──────── RECORD EXTRACTS

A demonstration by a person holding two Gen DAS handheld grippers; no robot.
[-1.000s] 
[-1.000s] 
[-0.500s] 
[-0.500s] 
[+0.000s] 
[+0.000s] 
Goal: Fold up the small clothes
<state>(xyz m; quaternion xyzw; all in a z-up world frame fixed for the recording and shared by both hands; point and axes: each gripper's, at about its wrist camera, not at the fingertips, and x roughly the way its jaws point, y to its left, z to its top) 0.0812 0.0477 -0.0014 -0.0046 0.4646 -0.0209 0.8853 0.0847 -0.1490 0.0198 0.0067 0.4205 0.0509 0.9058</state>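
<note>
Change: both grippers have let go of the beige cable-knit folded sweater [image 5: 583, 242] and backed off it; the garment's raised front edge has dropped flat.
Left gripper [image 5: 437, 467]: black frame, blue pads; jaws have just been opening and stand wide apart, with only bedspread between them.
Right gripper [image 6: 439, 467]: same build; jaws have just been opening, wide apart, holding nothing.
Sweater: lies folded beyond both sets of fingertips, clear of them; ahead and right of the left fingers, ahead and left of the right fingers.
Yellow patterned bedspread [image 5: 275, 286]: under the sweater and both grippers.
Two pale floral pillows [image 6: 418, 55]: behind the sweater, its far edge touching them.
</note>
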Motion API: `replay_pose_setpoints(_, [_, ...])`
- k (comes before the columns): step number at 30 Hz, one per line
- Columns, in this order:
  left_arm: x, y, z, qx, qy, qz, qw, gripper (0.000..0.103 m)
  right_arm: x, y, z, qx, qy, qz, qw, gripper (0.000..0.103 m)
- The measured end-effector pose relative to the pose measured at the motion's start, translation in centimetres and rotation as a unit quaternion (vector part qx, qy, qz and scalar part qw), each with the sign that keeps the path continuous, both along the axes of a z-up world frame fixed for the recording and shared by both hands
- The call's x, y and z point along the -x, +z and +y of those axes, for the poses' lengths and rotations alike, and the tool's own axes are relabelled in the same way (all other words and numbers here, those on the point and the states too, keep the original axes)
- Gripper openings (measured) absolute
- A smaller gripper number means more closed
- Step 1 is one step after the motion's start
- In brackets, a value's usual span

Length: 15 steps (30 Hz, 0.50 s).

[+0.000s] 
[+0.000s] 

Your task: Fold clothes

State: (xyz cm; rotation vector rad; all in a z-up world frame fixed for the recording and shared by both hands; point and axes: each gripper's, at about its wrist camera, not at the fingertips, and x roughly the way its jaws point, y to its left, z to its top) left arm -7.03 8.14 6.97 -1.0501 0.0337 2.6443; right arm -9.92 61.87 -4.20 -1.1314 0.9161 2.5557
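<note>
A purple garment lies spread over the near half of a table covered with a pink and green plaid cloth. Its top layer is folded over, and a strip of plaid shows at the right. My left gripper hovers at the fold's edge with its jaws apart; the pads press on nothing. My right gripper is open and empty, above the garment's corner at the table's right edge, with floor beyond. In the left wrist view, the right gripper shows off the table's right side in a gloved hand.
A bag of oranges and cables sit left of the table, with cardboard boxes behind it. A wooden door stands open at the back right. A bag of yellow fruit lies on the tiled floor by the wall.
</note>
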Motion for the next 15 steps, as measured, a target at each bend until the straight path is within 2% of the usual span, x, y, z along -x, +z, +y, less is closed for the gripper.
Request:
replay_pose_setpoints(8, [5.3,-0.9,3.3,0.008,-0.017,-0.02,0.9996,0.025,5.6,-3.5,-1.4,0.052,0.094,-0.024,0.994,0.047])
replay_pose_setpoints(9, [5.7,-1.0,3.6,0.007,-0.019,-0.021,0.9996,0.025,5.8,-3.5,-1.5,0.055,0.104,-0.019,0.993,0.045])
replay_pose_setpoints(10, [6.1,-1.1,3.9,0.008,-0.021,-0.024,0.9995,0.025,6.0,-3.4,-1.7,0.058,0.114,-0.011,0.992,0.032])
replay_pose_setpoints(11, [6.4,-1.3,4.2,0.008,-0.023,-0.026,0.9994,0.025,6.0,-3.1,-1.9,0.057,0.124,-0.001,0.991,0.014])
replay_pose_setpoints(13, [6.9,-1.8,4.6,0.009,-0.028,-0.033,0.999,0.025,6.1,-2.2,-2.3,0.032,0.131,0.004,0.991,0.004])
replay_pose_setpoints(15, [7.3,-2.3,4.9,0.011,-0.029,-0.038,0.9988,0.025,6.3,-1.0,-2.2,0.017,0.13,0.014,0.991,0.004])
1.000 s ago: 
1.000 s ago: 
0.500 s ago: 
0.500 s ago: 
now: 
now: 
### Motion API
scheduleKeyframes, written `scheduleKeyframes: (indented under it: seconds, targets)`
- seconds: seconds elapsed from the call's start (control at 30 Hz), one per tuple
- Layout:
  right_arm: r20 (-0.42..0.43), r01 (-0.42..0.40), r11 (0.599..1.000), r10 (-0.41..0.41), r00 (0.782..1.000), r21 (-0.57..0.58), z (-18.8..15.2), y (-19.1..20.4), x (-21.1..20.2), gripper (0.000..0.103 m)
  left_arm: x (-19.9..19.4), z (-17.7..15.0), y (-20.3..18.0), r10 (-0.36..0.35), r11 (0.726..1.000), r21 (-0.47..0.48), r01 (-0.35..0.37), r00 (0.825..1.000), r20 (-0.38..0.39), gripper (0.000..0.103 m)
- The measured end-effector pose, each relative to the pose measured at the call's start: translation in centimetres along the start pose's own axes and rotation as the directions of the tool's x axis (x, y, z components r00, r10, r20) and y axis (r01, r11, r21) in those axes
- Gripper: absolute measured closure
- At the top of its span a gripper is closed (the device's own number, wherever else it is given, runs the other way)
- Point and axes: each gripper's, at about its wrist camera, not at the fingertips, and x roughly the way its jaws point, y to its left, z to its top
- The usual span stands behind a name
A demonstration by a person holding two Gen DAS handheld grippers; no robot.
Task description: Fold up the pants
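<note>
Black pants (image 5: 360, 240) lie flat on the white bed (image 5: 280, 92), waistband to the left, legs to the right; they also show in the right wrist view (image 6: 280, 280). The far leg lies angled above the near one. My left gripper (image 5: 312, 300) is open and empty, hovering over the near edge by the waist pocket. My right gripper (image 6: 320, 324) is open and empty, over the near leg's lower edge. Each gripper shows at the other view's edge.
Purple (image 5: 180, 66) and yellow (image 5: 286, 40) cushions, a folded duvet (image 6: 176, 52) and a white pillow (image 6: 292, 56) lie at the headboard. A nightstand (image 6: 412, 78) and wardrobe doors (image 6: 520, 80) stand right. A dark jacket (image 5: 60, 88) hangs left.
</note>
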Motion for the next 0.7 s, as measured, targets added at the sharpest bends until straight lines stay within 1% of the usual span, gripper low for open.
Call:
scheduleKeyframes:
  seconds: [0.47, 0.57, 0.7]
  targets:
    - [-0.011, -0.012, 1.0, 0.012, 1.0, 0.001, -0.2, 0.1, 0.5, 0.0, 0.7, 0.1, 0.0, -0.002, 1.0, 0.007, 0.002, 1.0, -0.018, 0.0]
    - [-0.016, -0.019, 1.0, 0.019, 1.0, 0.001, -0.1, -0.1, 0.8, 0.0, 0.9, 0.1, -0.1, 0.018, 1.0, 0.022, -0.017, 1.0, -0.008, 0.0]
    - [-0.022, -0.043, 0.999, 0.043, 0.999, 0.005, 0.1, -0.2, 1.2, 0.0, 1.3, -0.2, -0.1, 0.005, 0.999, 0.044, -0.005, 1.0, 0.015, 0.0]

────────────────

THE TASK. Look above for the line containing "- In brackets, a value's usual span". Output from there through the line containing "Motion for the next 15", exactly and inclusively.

OUTPUT BELOW.
- In brackets, a value's usual span

Length: 15 steps (30 Hz, 0.50 s).

[+0.000s] 
[+0.000s] 

Your task: Fold clothes

State: (xyz cm; rotation vector rad; all in a z-up world frame fixed for the recording and shared by both hands; point and axes: each gripper's, at about its wrist camera, not at the fingertips, and x roughly the way its jaws point, y to its left, z to its top) left arm -7.03 8.14 6.97 -1.0501 0.0337 2.6443; right arm -9.92 61.87 -4.20 -1.1314 0.9161 2.5557
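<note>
A purple garment lies spread over the near half of a table covered with a pink and green plaid cloth. Its top layer is folded over, and a strip of plaid shows at the right. My left gripper hovers at the fold's edge with its jaws apart; the pads press on nothing. My right gripper is open and empty, above the garment's corner at the table's right edge, with floor beyond. In the left wrist view, the right gripper shows off the table's right side in a gloved hand.
A bag of oranges and cables sit left of the table, with cardboard boxes behind it. A wooden door stands open at the back right. A bag of yellow fruit lies on the tiled floor by the wall.
</note>
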Motion for the next 15 steps, as measured, a target at each bend until the straight path is within 2% of the usual span, x, y, z along -x, +z, +y, less is closed for the gripper.

Nothing further is needed for this exercise.